Italy Travel Advise
My wife and I are discussing a trip to Italy for our 20th anniversary in 2009. We both love cooking and we've heard of culinary vacations to Tuscany, for example. Our dream trip would be to go to a week-long school where we can learn how to shop in local markets, cook the food, drink the wine; you know...how to live. Has anyone done something like this, or can anyone point us in the right direction? We're open to any and all suggestions.
I had a good experience in Summer, 1999, with Aolmaia Country School in San Miniato (Tuscany) which I found almost by accident. I chose them over the fancy Hazan in Venice and some of the others because my daughter was studying nearby in Orvieto.
The primary advantage was that we cooked in an old villa and in people's homes so we saw how real people cooked rather than a demonstration with 3 prep helpers and a clean-up staff, using ingredients that might not be obtainable back in the US.
It was very hands-on, I learned an incredible amount in one week and still use my hand-written notes and the recipes I learned.
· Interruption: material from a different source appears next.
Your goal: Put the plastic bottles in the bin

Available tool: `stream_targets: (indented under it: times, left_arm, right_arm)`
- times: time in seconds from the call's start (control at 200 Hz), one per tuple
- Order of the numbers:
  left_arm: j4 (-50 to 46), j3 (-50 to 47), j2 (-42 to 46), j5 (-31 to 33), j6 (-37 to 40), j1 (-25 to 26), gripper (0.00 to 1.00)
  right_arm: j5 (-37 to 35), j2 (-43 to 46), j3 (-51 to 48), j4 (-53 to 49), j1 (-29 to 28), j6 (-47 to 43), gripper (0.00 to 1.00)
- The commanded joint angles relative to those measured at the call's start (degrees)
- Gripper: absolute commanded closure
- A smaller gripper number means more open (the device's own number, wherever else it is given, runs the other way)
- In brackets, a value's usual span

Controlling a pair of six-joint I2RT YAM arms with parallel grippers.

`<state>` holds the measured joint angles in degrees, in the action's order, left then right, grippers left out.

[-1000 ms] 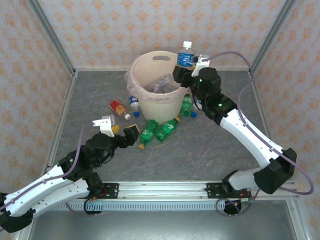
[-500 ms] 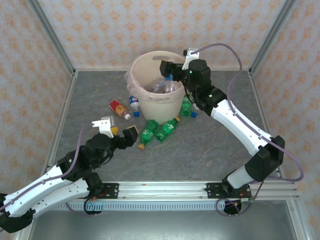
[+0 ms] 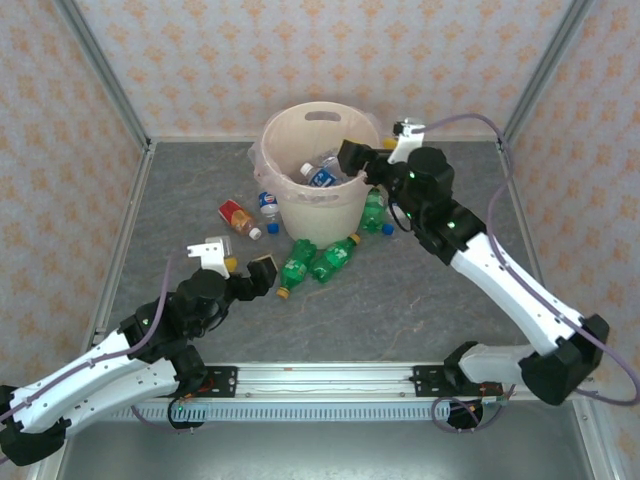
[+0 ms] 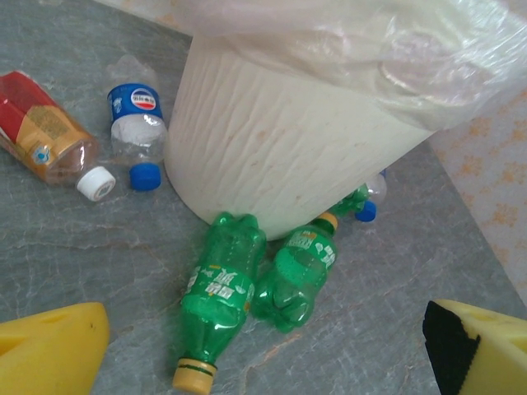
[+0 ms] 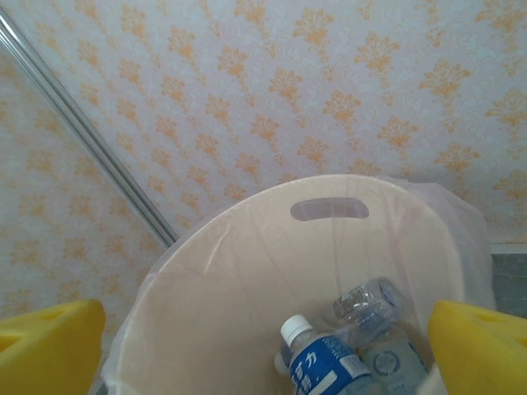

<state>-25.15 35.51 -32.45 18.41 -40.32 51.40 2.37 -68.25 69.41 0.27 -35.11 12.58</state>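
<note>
Over the bin (image 3: 318, 208) the right claw (image 5: 263, 354) gapes, released, a blue-labelled bottle (image 5: 323, 368) lying inside. The left claw (image 4: 263, 350), released too, faces green bottles (image 4: 219, 284) on the grey worktop (image 3: 420, 300); orange-patterned wallpaper (image 3: 300, 50) all around.

Landmark: bin (image 3: 318, 218), far-centre on table (image 3: 430, 290).
- In bin: capped bottle (image 3: 320, 178), atop other btls.
- Left of bin, just beside wall: short bottle (image 3: 268, 204); further left, long bottle (image 3: 236, 216).
- Front of bin: bottle pair (image 3: 296, 266), side by side, touching.
- Front-right, against wall: another bottle (image 3: 373, 210).
- R gripper (image 3: 365, 160) over bin's right rim.
- L gripper (image 3: 242, 262) front-left, apart.
</note>
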Motion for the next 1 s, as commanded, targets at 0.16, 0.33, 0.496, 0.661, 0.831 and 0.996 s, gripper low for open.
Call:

I checked www.aolmaia.com and they're still there but the courses are more structured and the staff is different. The home page has references - and I think some had email addresses - so you should be able to check more recent experiences.
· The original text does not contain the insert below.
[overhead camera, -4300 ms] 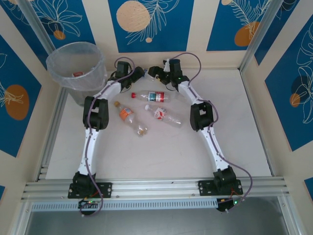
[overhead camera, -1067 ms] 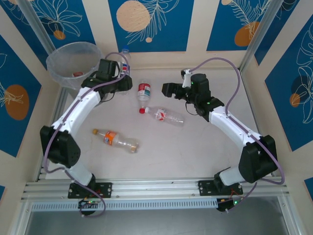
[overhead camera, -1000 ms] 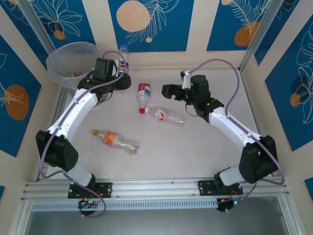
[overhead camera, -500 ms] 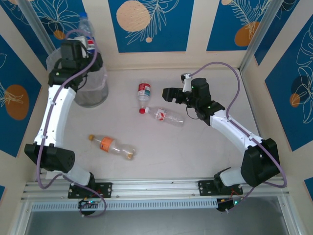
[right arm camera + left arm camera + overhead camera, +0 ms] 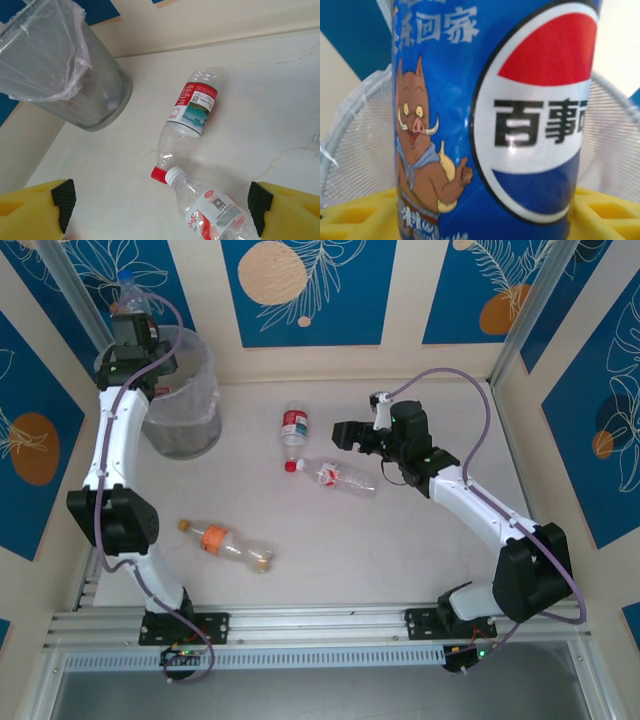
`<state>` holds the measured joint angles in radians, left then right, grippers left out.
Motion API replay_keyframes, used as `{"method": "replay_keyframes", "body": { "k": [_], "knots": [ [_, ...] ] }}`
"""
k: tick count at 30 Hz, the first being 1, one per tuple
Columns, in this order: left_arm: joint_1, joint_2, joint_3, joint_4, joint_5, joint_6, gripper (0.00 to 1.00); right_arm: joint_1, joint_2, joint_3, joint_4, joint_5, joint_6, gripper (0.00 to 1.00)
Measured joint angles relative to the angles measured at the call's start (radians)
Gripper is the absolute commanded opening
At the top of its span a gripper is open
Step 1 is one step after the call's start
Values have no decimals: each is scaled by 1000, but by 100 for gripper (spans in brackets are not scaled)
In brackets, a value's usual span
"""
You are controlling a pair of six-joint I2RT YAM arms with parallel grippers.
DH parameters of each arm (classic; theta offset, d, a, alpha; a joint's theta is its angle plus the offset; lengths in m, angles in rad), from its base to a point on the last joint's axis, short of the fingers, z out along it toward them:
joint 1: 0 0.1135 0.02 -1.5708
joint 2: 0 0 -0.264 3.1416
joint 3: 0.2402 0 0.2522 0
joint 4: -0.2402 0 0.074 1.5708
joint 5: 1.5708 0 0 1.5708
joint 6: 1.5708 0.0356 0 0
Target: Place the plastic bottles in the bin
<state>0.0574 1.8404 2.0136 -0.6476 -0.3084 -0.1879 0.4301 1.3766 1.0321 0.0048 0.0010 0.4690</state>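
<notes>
A blue-labelled plastic bottle (image 5: 128, 288) (image 5: 490, 115) stands upright between the fingers of my left gripper (image 5: 133, 328) (image 5: 487, 210), held up over the rim of the bin (image 5: 190, 390) (image 5: 355, 150). The bottle hides where the pads meet it. My right gripper (image 5: 345, 433) (image 5: 161, 200) hangs open above two clear bottles on the table. One of these has a red cap and a red-and-picture label (image 5: 293, 426) (image 5: 192, 107). The other has a white cap and a red-and-white label (image 5: 335, 476) (image 5: 210, 210). An orange-labelled bottle (image 5: 225, 544) lies at the near left.
The bin (image 5: 95, 100) stands in the far left corner against the patterned walls, its bag folded over the rim. An aluminium rail (image 5: 320, 625) runs along the near edge by the arm bases. Open tabletop (image 5: 470, 420) lies right of my right arm.
My left arm has swung the blue-labelled bottle from beside the bin up and left over its rim. The orange-labelled bottle has rolled a little to the left. My right arm has barely moved.
</notes>
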Motion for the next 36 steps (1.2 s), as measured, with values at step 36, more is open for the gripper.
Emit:
{"method": "replay_keyframes", "body": {
  "k": [36],
  "knots": [
    [-428,-590,-900,-331,-68,-1015,99,0,-16,-46,-16,44,6,92]
  ]
}}
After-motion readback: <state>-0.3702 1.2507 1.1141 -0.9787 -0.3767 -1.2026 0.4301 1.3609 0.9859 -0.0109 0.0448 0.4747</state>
The same school also has Italian language, art, etc. classes so much of this was integrated into the cooking lessons. Not just food but why Italians eat what they eat and live as they live.
We visited vineyards and ate at wonderful non-tourist restaurants. I thoroughly enjoyed it and am thinking of doing it again. I considered it great value for the money.
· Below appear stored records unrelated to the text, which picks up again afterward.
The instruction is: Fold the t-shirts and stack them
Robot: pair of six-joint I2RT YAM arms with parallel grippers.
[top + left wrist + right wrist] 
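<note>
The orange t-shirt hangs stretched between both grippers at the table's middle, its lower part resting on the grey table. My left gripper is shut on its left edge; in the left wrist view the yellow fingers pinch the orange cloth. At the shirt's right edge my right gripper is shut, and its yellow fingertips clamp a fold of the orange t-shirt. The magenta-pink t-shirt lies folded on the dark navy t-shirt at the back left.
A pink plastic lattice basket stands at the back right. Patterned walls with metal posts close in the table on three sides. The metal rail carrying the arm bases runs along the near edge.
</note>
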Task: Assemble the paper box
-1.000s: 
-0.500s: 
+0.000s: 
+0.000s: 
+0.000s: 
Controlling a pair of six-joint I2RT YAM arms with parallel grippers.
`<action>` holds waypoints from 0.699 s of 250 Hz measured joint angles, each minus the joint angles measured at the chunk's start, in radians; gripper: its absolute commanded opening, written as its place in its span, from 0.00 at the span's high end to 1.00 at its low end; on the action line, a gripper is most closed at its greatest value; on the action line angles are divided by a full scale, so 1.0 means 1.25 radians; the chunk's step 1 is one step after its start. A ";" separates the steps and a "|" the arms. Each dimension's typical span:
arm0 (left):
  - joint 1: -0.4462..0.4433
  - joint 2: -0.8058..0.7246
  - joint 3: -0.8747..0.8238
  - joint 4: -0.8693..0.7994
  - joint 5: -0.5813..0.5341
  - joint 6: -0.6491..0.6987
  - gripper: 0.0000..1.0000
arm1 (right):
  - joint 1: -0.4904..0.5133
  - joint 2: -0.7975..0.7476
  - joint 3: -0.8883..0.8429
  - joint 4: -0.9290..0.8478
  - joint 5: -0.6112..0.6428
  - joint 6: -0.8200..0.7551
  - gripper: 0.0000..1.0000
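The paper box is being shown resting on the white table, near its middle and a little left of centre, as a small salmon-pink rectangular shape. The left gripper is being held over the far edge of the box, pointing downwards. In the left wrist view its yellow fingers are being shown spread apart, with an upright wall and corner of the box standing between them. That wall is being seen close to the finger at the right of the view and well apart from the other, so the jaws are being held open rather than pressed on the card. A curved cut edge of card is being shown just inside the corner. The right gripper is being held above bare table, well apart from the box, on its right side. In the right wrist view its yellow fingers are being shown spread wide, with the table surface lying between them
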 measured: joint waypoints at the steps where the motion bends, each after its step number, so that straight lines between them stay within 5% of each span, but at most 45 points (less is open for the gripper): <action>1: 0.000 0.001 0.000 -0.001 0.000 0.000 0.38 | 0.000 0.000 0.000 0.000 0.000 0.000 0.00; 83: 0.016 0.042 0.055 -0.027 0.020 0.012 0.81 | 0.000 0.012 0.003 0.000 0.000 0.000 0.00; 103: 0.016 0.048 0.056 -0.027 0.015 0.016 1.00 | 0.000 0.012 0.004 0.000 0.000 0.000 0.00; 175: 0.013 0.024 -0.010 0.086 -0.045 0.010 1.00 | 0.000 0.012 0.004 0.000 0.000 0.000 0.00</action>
My husband and I took a trip last October (2005) via Mama Margaret and had the time of our lives. Great itinerary through Tuscany that "stepped up" in complexity as the trip unfolded. Self-guided, a great blend of free time, exploration, and learning.
Badia a Coltibuono is fabulous. It is owned by a family that are descendents of the Medici's. The son runs the winery and when you look at him you will think you have stepped back in Biblical times of Christ; the resemblance is amazing.
Very kind people, and a very wonderful cooking school and accommodations, too. I took a class there and we enjoyed the fruits of the course for a wonderful lunch. The gardens are magnificent, as are the wines and the olive oil (accessible in the US). The winery sits on a the top of a hill overlooking the valley. Absolutely stunning views.
I also recommend, as I did to another poster, to look up Dario Castagno (www.blackroostertours.com), author of "Too Much Tuscan Sun". He is a guide for custome tours and is serious about his food and wine. He also presses his own olive oil. He always appreciates visitors who take the time to understand and appreciate the culture and history, as well as the cuisine. The book is a light, entertaining read.